- The paper shows that a logarithmic increase in network width permits effective pruning to achieve an ε-approximation of the original network.
- It leverages the SubsetSum problem to connect combinatorial techniques with neural network approximation methods.
- The approach significantly optimizes resources and guides the development of practical, efficient network pruning algorithms.
Optimal Lottery Tickets via SubsetSum: Logarithmic Over-Parameterization is Sufficient
The concept of optimal lottery tickets within the context of neural networks represents a refinement in understanding how sparse and efficient networks can be derived by pruning over-parameterized networks. This paper, titled "Optimal Lottery Tickets via SubsetSum: Logarithmic Over-Parameterization is Sufficient" (2006.07990), presents a substantial theoretical advancement by showing that logarithmic over-parameterization suffices for the approximation of any targeted neural network.
Introductory Concepts and Background
In large-scale machine learning models, the challenge of reducing computational footprint, while maintaining accuracy, is pivotal. Pruning, sparsification, and other optimization techniques have aimed to achieve leaner models that use fewer resources without compromising performance. Prior research established the possibility of pruning networks extensively but often required significant over-parameterization. The strong lottery ticket hypothesis suggested that accurate sparse networks could exist within larger networks, aligning with efforts to minimize training overhead.
The recent work by Malach et al. provided a theoretical footing for the lottery ticket hypothesis but relied on polynomial over-parameterization, marking a gap between theoretical proofs and empirical setups that suggested narrower networks could suffice.

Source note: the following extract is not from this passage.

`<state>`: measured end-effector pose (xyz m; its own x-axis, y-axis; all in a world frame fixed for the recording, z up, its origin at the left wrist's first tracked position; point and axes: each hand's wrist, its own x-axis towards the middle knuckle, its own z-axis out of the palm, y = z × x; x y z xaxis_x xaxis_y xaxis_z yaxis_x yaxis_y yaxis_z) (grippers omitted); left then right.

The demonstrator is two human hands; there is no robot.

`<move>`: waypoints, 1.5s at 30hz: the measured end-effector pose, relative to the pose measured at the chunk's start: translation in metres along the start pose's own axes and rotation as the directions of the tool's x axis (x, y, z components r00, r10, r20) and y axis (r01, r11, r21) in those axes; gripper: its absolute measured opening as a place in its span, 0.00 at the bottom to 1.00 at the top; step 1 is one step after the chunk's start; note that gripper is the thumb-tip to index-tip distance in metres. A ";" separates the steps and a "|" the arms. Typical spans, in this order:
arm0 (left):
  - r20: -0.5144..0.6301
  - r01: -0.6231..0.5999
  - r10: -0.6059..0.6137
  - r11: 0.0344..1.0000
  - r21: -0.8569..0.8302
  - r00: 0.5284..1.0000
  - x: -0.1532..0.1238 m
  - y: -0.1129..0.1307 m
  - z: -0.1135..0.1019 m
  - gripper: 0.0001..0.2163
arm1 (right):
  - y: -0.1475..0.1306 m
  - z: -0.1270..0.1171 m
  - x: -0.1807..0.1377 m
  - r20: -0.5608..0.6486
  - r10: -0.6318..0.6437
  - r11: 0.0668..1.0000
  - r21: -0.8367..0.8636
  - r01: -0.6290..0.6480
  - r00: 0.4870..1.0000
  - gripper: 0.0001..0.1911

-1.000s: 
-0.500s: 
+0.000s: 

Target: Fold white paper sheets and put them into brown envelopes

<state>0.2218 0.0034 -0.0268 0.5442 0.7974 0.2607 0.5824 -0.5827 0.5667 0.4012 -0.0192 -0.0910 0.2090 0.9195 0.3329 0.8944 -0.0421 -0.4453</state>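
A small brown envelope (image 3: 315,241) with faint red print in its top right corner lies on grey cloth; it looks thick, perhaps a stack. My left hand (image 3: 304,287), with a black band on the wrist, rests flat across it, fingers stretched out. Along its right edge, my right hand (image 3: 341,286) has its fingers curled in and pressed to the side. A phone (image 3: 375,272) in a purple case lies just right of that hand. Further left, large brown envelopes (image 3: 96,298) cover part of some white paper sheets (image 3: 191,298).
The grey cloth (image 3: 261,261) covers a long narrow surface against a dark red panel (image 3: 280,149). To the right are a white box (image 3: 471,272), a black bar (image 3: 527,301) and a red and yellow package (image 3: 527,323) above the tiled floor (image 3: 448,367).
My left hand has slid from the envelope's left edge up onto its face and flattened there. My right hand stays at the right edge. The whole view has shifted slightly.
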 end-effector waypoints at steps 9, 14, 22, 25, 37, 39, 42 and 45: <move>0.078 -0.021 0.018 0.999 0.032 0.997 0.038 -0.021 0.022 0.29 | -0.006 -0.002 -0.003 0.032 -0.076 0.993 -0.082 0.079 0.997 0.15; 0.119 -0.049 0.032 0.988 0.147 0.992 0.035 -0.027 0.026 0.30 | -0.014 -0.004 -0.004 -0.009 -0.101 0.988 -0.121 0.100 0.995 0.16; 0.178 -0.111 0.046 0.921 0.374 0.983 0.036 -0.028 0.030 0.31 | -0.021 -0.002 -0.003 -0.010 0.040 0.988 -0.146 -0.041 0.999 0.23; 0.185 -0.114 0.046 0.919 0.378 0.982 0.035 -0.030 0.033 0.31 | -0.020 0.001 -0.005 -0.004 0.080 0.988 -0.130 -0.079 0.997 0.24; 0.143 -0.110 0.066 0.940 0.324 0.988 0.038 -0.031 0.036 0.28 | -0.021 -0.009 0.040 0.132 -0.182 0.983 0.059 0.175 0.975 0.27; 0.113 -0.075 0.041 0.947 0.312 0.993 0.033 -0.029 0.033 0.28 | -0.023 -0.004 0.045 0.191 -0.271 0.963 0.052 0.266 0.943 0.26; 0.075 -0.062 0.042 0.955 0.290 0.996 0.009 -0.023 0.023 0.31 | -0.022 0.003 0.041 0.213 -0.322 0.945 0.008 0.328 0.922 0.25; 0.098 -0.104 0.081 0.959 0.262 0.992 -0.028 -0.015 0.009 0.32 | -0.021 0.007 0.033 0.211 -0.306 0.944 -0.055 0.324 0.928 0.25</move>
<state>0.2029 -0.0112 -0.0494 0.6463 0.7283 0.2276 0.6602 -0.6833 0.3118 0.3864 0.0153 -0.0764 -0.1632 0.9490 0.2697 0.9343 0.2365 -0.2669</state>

Main Contributions and Theoretical Framework
The paper addresses this discrepancy by establishing that a logarithmic factor denotes sufficient network widening rather than a polynomial factor. This is crucial for the hypothesis's practical application, as it drastically reduces the necessary computational resources for providing accurate approximations via pruning.
The core innovation relies on connecting the problem of approximating random ReLU networks with the classical SubsetSum problem. This linkage allows the authors to leverage existing results in random subset sums to prove that only a logarithmic number of samples are needed to achieve ϵ-approximation of neural network weights.
Theoretical Results
The primary theoretical contribution is encapsulated in the following key theorem:
- Logarithmic Over-Parameterization: For a neural network of width d and depth l, a randomly initialized network that is O(log(dl)) wider and twice as deep can be pruned to approximate the original network with ϵ error.
This result significantly refines the earlier bounds, enabling a more efficient search for lottery tickets and suggesting that lower computational resources can achieve the desired neural network performance.


Figure 1: Target weight approximation using SubsetSum methods.
Implementation Details
Implementation gleaned from these theoretical results suggests algorithmic adjustments where networks are initialized with consideration towards uniform distribution sampling. The theoretical bounds have practical implications in reducing initialization configurations, focusing on efficient pruning strategies, and aligning with insights from subset sum problem results.
Further experiments were conducted, affirming the theoretical results by demonstrating that the derived strategies allowed for effective pruning to achieve comparable accuracy in empirical setups.


Figure 2: Two-Layer Fully Connected Network with efficient pruning.
Future Implications
The ramifications of this paper are two-fold:
- Resource Optimization: The logarithmic over-parameterization drastically cuts down the resources needed for training networks that maintain high accuracy, facilitating environmentally friendly and cost-effective AI applications.
- Algorithmic Refinements: Future research can focus on honing the pruning algorithms based on these insights, enhancing robustness while leveraging structurally sparse mechanisms.
Conclusion
This paper substantiates a significant theoretical progression in artificial neural network optimization. By proving that logarithmic over-parameterization suffices, it positions the lottery ticket hypothesis as a feasible strategy for practical AI deployments, implying a tangible shift in how large-scale models may be constructed and optimized in resource-constrained environments.